▸ What to work on
What do the lines from the top of the data through the line with "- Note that" say? Quote them exactly and include both ends.

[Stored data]

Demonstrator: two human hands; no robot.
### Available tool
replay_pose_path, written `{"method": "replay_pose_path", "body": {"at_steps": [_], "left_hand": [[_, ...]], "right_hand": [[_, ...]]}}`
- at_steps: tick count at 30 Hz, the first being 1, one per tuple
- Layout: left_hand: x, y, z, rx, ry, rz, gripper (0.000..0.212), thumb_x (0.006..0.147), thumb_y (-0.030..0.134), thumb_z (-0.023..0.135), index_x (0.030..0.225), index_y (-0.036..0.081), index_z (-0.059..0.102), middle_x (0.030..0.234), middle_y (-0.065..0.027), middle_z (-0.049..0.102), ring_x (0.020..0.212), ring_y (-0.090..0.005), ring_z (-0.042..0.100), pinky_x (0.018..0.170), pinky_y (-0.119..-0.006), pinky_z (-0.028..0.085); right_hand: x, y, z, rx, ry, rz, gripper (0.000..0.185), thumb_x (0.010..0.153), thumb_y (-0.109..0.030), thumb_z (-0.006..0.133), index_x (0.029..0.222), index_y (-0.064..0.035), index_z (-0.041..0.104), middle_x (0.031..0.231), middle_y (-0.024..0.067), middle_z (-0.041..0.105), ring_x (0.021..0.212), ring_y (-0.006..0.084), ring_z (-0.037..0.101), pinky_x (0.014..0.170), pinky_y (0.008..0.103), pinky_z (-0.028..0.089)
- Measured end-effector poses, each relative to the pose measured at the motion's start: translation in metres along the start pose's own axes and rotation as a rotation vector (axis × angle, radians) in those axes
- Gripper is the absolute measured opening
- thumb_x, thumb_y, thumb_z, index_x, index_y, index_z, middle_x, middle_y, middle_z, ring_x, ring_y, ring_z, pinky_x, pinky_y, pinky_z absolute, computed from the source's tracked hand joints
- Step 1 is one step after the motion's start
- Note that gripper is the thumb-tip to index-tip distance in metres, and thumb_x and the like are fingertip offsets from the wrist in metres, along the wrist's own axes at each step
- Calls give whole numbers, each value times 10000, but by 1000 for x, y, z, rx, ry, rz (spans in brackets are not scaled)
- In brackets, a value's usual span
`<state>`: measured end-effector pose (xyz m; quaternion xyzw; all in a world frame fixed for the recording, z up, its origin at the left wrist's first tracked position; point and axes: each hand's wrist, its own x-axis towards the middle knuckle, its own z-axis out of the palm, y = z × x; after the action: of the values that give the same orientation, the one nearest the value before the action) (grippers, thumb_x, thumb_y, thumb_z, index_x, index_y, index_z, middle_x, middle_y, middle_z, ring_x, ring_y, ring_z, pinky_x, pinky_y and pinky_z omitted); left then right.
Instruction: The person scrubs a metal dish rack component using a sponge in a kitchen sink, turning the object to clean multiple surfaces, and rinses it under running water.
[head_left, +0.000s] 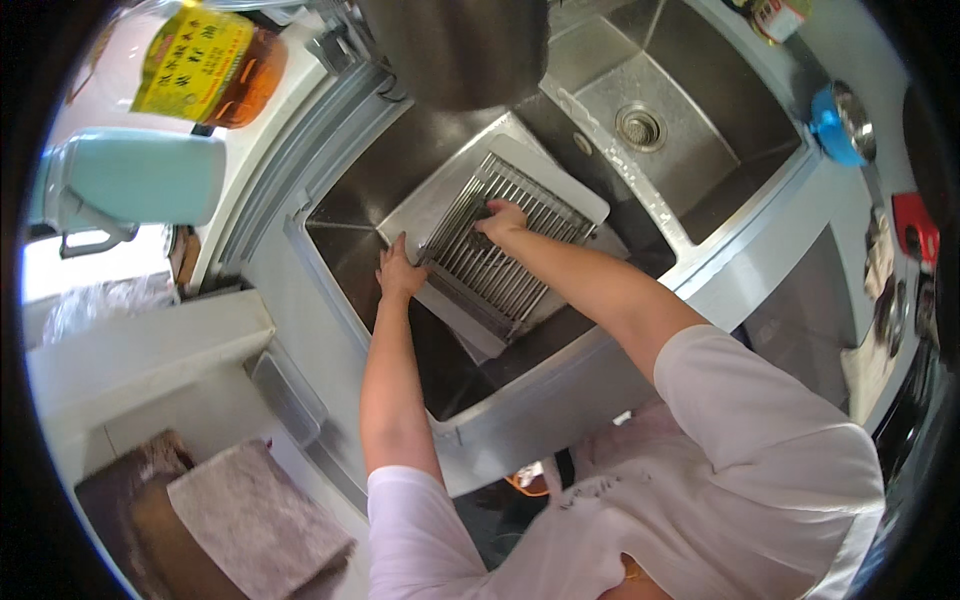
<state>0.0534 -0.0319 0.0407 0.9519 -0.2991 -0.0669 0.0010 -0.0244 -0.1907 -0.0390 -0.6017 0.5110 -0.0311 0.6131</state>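
Note:
A range-hood-like metal panel (551, 171) with a slatted grille (491, 289) lies tilted in the left basin (420, 161) of a stainless-steel double sink. My left hand (401, 271) touches the panel's left edge with fingers spread; whether it grips the edge cannot be told. Over the middle of the slats is my right hand (504, 221), its fingers curled around a dark scouring pad (478, 223) that is partly hidden and pressed against the grille.
A dark metal cylinder (469, 52) overhangs the basin's far side. The right basin has a drain (640, 126). On the left ledge are an oil bottle (210, 67) and a pale green jug (142, 176). A blue-handled strainer or cup (836, 124) stands right of the sink.

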Motion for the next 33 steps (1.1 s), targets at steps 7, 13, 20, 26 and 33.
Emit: {"method": "replay_pose_path", "body": {"at_steps": [7,13,20,26,33], "left_hand": [[12,-23,36,31,-486,19,427,719,279,537,1128,195,447,982,-115,550,953,-268,494,808,-367,383],[14,-30,43,-69,-545,-10,361,661,156,526,1008,56,511,957,-176,543,928,-317,495,781,-391,393],[16,-22,54,-263,-497,-46,309,595,91,539,892,8,559,899,-214,551,885,-349,510,766,-377,399],[10,-54,73,-335,-521,-111,288,598,122,543,872,37,574,863,-209,560,845,-357,523,722,-394,409],[10,-14,46,-177,-454,-96,298,639,145,542,927,78,570,870,-199,564,861,-345,524,738,-385,405]], "right_hand": [[23,4,53,58,445,-269,164,612,-62,566,765,-58,625,790,151,586,726,265,572,679,292,449],[-54,32,121,-209,201,-375,184,592,-40,555,761,-66,623,768,152,578,719,299,557,692,356,450],[15,-20,71,158,398,-311,193,619,-25,533,792,-55,612,776,154,585,704,294,573,674,334,458],[-67,23,91,0,-27,-482,190,633,-18,544,813,-58,589,848,114,552,784,285,532,702,338,429],[0,-30,43,-473,-34,-1063,187,667,-33,492,828,-64,582,883,95,513,880,247,469,749,305,417]]}}
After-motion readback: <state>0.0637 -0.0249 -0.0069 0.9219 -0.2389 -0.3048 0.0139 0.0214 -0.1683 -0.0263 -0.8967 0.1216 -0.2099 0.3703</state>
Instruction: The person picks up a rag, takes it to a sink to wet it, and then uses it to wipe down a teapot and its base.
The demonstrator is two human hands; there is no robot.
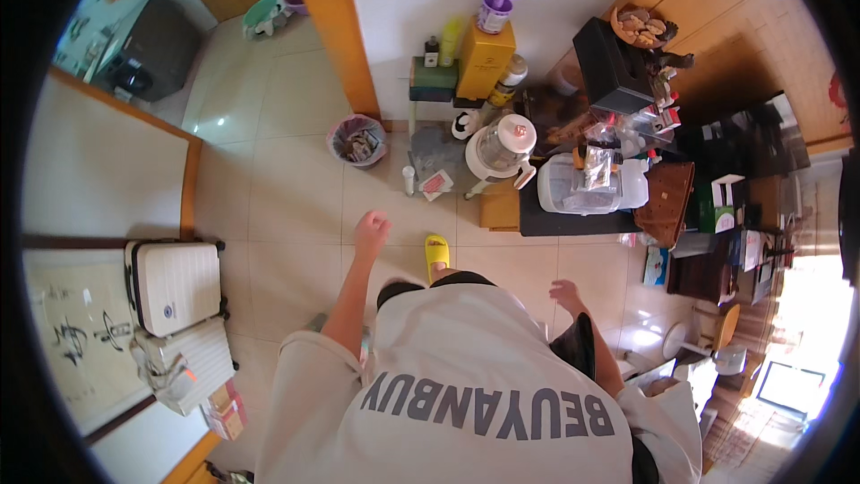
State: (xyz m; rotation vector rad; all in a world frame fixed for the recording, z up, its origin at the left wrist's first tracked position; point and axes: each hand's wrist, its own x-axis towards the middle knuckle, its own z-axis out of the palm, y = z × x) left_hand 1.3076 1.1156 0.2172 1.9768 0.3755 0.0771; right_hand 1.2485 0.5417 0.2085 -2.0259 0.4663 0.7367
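Observation:
My left hand [371,234] hangs over the tiled floor with its fingers curled in, and I see nothing in it. A waste bin [358,141] with a pink liner stands ahead of it. My right hand [566,294] is held out at my other side, fingers loosely apart and holding nothing visible. Dark glossy material [576,348] shows beside that forearm; what it is I cannot tell. One yellow slide sandal [436,257] is on my foot between the hands. Ahead, a white electric kettle [502,148] with a glass body stands on a glass-topped side table [430,148].
A black cabinet top [584,225] at the right bears a clear plastic container [561,181], a brown woven basket [665,205] and a black box [608,67]. Two pale suitcases [176,286] stand along the left wall. A wooden door frame [329,20] borders the passage to a washing machine [144,54].

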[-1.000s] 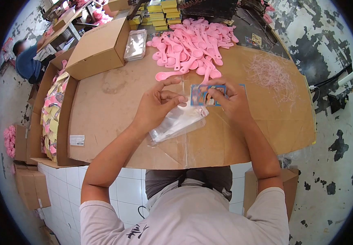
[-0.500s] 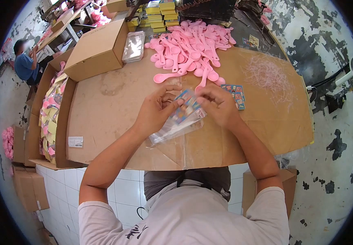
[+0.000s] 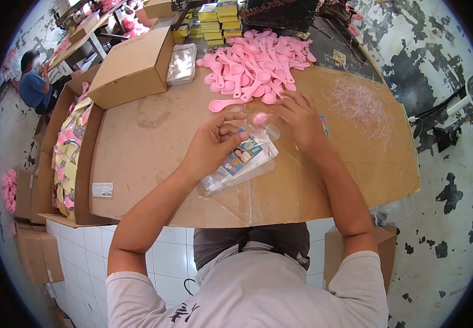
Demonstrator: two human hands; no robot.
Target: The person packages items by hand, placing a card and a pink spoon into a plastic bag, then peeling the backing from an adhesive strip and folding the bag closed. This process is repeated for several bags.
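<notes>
My left hand (image 3: 214,143) pinches a blue printed card (image 3: 241,157) over a few clear plastic bags (image 3: 253,168) lying on the cardboard. A pink spoon (image 3: 261,118), smeared by motion, is in the fingers of my right hand (image 3: 301,121), its bowl pointing toward my left hand just above the card. Another blue printed card (image 3: 324,126) lies by my right hand, mostly covered by it. Beyond both hands is a heap of pink spoons (image 3: 258,60), with one spoon (image 3: 226,104) lying at its near edge.
An open carton (image 3: 86,158) of packed spoons stands at the left, beside a closed box (image 3: 130,68). Clear bags (image 3: 181,64) and stacked yellow-edged cards (image 3: 213,27) sit at the back. Thin plastic strips (image 3: 362,106) lie at the right. A person (image 3: 35,85) sits far left.
My right hand has moved from the card to a pink spoon and now holds it near my left hand. The card in my left hand has come down flatter over the bags.
</notes>
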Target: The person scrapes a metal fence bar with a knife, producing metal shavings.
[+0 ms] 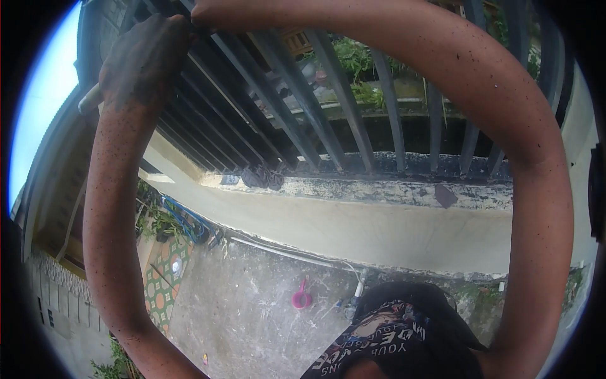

▸ Result
Demonstrator: two human hands; no robot.
### Available tool
replay_pose_path, written `{"method": "replay_pose_path", "body": {"at_steps": [_], "left_hand": [[_, ...]], "right_hand": [[_, ...]]}}`
- at_steps: tick count at 30 Hz, the first being 1, one per tuple
- Layout: left_hand: x, y, z, rx, ry, rz, gripper (0.000..0.212), thumb_x (0.006..0.147), thumb_y (-0.030..0.134), thumb_z (-0.023..0.135), index_x (0.030..0.225), index_y (-0.036..0.081), index_z (-0.059..0.102), middle_x (0.030..0.234), middle_y (-0.065..0.027), middle_z (-0.049..0.102), ring_x (0.020..0.212), ring_y (-0.090..0.005), ring_z (-0.042..0.100), pinky_x (0.018..0.170), pinky_y (-0.119..-0.006), pinky_z (-0.028..0.085); right_hand: x, y, z, rx, ry, rz, gripper (0.000..0.185), thumb_x (0.010..0.153), thumb_y (-0.109..0.030), thumb_z (-0.006..0.133), index_x (0.029..0.222), index_y (-0.064..0.035), index_z (-0.041..0.104), middle_x (0.031..0.231), middle_y (-0.024..0.067), middle_z (-0.041..0.105), ring_x (0.021..0.212), ring_y (-0.006..0.084), ring_z (-0.037..0.101), pinky_x (0.014..0.170), pinky_y (0.008..0.103), pinky_z (-0.028..0.089)
- Measured end-effector poses, each relative to the pose measured at the motion's start: translation in metres along the start pose's own axes and rotation as a rotation vector (axis × angle, radians) in those axes
- Gripper is the absolute measured opening
- thumb_x, thumb_y, thumb_z, index_x, index_y, index_z, middle_x, middle_y, middle_z, ring_x, ring_y, ring_z, pinky_x, pinky_y, pinky_z absolute, computed from the source's tracked hand joints
- Step 1 is one step after the motion's start
- Note that gripper is the thumb-tip to index-tip distance in metres, and thumb_x and the like are fingertip offsets from the wrist in metres, along the wrist's own axes at each step

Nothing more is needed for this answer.